E’ questo il principio stabilito dalla Corte di Cassazione con la sentenza n. 34492 del 10 settembre 2012, che ha ritenuto l’insegnante di una scuola media colpevole di aver abusato dei mezzi di correzione e di disciplina in danno di un alunno, costringendolo a scrivere per cento volte una frase umiliante.

Nel caso di specie, l’insegnante, con il suo comportamento palesemente vessatorio, con i rimproveri e con l’uso di espressioni lesive della dignità dell’alunno aveva causato un disagio psicologico, che aveva reso necessario per l’alunno ricorrere a cure mediche e ad un percorso di psicoterapia.

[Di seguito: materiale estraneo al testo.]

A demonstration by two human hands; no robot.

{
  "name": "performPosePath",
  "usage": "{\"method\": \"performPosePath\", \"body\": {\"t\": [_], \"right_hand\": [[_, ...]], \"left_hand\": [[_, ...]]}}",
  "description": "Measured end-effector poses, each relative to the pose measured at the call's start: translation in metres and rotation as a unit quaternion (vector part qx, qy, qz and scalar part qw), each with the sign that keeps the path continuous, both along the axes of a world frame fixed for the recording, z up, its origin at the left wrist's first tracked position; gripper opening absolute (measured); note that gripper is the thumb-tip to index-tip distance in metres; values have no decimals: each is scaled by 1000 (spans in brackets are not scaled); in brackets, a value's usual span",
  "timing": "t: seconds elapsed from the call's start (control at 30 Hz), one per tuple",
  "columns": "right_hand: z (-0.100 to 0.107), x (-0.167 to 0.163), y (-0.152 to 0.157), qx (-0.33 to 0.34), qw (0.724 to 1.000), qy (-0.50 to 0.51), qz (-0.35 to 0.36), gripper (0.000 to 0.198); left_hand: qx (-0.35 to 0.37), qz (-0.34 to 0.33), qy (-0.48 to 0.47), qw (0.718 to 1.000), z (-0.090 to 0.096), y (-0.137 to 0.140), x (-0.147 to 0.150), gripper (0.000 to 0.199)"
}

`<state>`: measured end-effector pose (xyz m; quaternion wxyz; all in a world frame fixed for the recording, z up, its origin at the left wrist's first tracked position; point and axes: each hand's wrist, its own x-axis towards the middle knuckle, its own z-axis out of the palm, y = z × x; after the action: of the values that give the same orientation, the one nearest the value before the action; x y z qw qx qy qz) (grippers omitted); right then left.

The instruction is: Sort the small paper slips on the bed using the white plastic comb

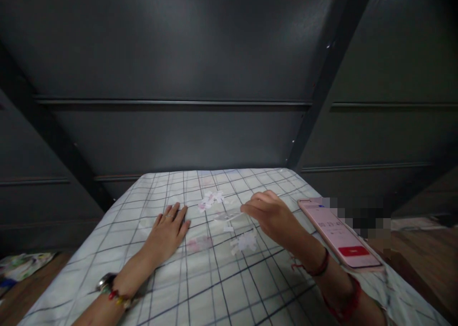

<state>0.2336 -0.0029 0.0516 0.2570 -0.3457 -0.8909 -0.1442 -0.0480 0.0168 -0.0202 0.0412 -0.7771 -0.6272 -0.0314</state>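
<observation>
My left hand [169, 226] lies flat on the checked cloth [229, 288], fingers spread, with nothing in it. My right hand [269, 215] is closed, pinching the edge of a small clear plastic bag [227, 215] between thumb and fingers. Just beyond the bag is a pile of small white paper pieces [212, 199], some with pinkish marks. Nearer to me, a second pile of white pieces [244, 242] sits below my right hand. A single white piece [228, 227] lies between the piles. To the right of my left hand rests a clear packet with pink marks [199, 244].
A pink-framed phone [339, 235], its screen lit, lies along the right side beside my right forearm. A dark panelled wall [186, 140] rises behind the cloth's far edge. Colourful material [23, 268] is low at the far left, beyond the cloth.
</observation>
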Motion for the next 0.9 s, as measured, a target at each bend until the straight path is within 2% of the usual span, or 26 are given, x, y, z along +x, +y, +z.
{"method": "performPosePath", "body": {"t": [0.13,0.3,0.4,0.53,0.7,0.83,0.9], "right_hand": [[11,15,-8,-9,1000,22,4,40],[13,17,-9,0,999,43,-5,37],[10,18,-5,-34,999,27,-6,36],[9,36,0,-93,995,25,-14,36],[5,46,6,-24,998,57,-27,33],[-6,29,11,34,996,66,-52,33],[-10,18,12,41,995,53,-73,35]], "left_hand": [[-7,2,-8,1000,2,-1,0,50],[2,-5,-16,1000,0,-1,-2,51],[9,-6,-18,1000,-2,0,-3,51],[8,-2,-16,1000,-3,1,-3,51],[9,-4,-13,1000,-3,0,-3,52],[15,-5,-8,1000,-4,1,-3,52],[14,-4,-7,1000,-3,1,-2,52]]}}
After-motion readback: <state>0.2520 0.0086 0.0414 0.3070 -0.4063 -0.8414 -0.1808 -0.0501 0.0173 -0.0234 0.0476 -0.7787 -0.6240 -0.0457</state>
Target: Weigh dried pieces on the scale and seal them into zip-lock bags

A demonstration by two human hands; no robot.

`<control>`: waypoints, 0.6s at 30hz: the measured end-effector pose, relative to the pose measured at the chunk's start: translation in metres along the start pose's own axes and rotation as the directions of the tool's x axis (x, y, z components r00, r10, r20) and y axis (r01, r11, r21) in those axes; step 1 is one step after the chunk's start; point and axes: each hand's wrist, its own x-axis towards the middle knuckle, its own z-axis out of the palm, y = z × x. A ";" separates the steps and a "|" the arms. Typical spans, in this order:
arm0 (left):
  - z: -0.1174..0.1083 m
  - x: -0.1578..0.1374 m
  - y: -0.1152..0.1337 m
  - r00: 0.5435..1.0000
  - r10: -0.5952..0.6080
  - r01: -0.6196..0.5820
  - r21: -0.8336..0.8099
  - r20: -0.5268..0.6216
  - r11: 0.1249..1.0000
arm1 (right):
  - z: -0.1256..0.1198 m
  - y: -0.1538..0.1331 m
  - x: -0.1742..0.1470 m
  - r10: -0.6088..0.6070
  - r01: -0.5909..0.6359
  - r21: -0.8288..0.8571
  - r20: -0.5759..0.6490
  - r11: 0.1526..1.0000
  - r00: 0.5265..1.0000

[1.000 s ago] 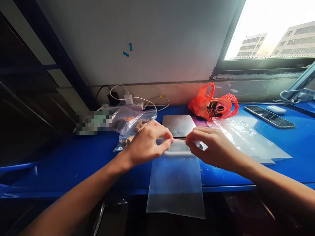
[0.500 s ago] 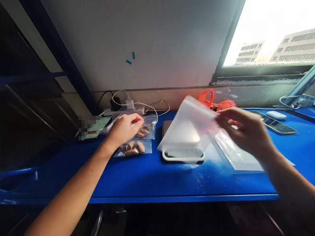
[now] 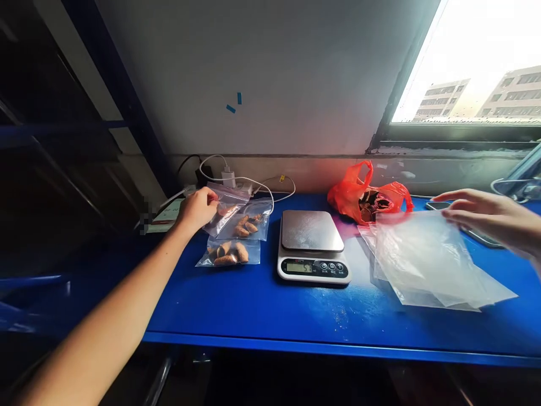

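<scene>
At the left, my left hand [image 3: 198, 211] pinches the edge of a clear zip bag [image 3: 228, 213] holding a brown piece. Below and beside it lie two more zip bags with brown, nut-like pieces, one at the back [image 3: 249, 224] and one in front [image 3: 230, 254]. A kitchen scale [image 3: 313, 231] stands in the middle with its metal plate bare and its display lit. On the right, my right hand [image 3: 486, 217] hovers with fingers apart at the upper edge of a frosted plastic bag [image 3: 422, 254], which lies over other flat bags.
A red carrier bag [image 3: 349, 197] with dark contents sits behind the scale. Chargers and a white cable [image 3: 262, 186] run along the wall. One phone [image 3: 169, 217] is at the left; another [image 3: 482, 237] lies partly under my right hand. The blue table's front edge [image 3: 296, 347] runs below.
My right hand has carried the frosted bag from over the scale to the flat bags at the right and let go. My left hand has moved slightly left and back onto a zip bag.
</scene>
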 end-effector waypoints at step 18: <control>-0.044 -0.109 0.101 0.572 0.820 -0.730 -0.448 0.013 0.517 | 0.115 -0.188 -0.087 -0.472 0.238 0.490 0.435 0.839 0.767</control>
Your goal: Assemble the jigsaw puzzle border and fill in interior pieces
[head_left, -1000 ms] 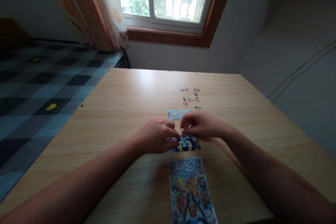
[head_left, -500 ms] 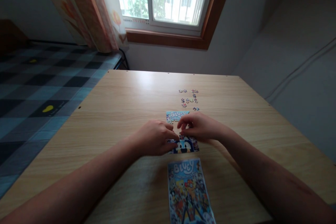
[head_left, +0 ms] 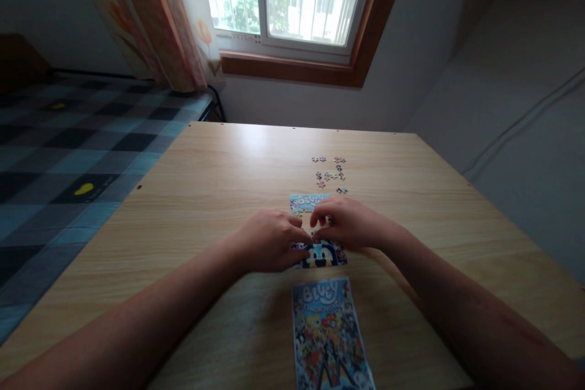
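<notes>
A partly assembled jigsaw puzzle lies on the table, with a blue cartoon dog face at its near end and a lettered strip at its far end. Bare tabletop shows in the gap between these parts. My left hand rests on the puzzle's left side, its fingers stretched out and apart. From the right, my right hand bends over the gap, thumb and index finger apart. The right thumb and left index tips nearly meet at a small dark puzzle piece. My right hand hides part of the puzzle's right side.
Several loose puzzle pieces lie beyond the puzzle on the wooden table. Nearer to me is a printed picture sheet in matching colours. A bed with a checked cover stands left, and a window is ahead.
My right hand has sunk very slightly toward the gap, its thumb lower beside the small piece. My left hand keeps its place on the puzzle.
</notes>
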The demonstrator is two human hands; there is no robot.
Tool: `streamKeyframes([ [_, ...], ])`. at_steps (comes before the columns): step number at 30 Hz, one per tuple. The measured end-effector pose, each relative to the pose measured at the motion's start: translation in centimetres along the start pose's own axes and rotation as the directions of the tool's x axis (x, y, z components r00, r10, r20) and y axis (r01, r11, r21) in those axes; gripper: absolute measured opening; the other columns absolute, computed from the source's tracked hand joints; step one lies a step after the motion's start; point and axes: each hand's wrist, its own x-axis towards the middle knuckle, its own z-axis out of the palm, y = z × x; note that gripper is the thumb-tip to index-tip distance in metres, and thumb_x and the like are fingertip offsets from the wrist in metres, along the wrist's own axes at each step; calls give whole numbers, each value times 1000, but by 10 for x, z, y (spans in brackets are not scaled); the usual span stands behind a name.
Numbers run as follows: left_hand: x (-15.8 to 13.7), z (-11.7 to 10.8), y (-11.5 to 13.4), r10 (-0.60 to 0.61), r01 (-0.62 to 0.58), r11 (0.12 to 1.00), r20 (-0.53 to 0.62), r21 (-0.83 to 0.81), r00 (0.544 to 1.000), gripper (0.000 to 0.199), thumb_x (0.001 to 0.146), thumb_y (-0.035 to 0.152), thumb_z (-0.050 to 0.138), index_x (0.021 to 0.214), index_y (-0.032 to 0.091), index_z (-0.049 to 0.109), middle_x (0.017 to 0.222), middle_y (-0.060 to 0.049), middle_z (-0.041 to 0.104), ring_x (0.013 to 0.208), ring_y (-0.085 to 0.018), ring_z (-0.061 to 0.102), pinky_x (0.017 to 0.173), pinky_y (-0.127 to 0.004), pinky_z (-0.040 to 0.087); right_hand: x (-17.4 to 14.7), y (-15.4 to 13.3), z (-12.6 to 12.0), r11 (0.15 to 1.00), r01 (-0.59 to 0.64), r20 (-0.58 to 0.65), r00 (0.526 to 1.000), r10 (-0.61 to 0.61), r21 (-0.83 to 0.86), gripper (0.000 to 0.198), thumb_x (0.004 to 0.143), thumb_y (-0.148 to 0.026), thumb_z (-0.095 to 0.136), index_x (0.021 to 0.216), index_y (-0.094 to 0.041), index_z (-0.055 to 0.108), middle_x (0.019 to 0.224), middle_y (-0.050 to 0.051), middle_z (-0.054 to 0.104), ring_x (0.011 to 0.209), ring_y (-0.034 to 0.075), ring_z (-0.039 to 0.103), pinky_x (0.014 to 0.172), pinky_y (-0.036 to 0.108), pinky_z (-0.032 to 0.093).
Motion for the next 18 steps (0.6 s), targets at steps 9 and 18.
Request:
streamKeyframes([
  [9, -1, -1, 1, 8, -8, 1000, -39, 4, 999, 23, 91, 37, 60, 105, 32, 78, 76, -1, 68, 61, -14, 61, 57, -29, 45, -9, 20, -30, 1000, -4, -432, 902, 7, 6, 28, 93, -43, 62, 77, -21, 68, 72, 2, 65, 67, 15, 53, 66, 31, 39],
  [18, 1, -5, -1, 87, -86, 996, -212, 15, 973, 23, 91, 40, 62, 104, 27, 77, 102, -8, 70, 91, -23, 62, 81, -40, 53, -13, 105, -26, 977, -198, -859, 483, 168, 80, 53, 90, -66, 51, 60, -23, 58, 67, 4, 57, 71, 20, 53, 70, 34, 41],
])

I giudici, richiamando i principi costituzionali, il diritto di famiglia (legge 151/1975), la Convenzione delle Nazioni Unite sui diritti del bambino (approvata a New York il 20 novembre 1989 e ratificata dall’Italia con la legge 176/1991), hanno chiarito che “non può ritenersi lecito l’uso della violenza, fisica o psichica, distortamente finalizzata a scopi ritenuti educativi e ciò sia per il primato attribuito alla dignità della persona del minore, ormai soggetto titolare di diritti e non più, come in passato, semplice oggetto di protezione da parte degli adulti; sia perché non può perseguirsi, quale meta educativa, un risultato di armonico sviluppo di personalità, sensibile ai valori di pace, tolleranza, convivenza e solidarietà, utilizzando mezzi violenti e costrittivi che tali fini contraddicono”.

Il comportamento dell’insegnante, secondo la Cassazione, ha costituito un abuso punibile a norma dell’articolo 571 del Codice penale, poiché “umilia, svaluta, denigra e violenta psicologicamente un bambino, causandogli pericoli per la salute, anche se è compiuta con soggettiva intenzione educativa o di disciplina”.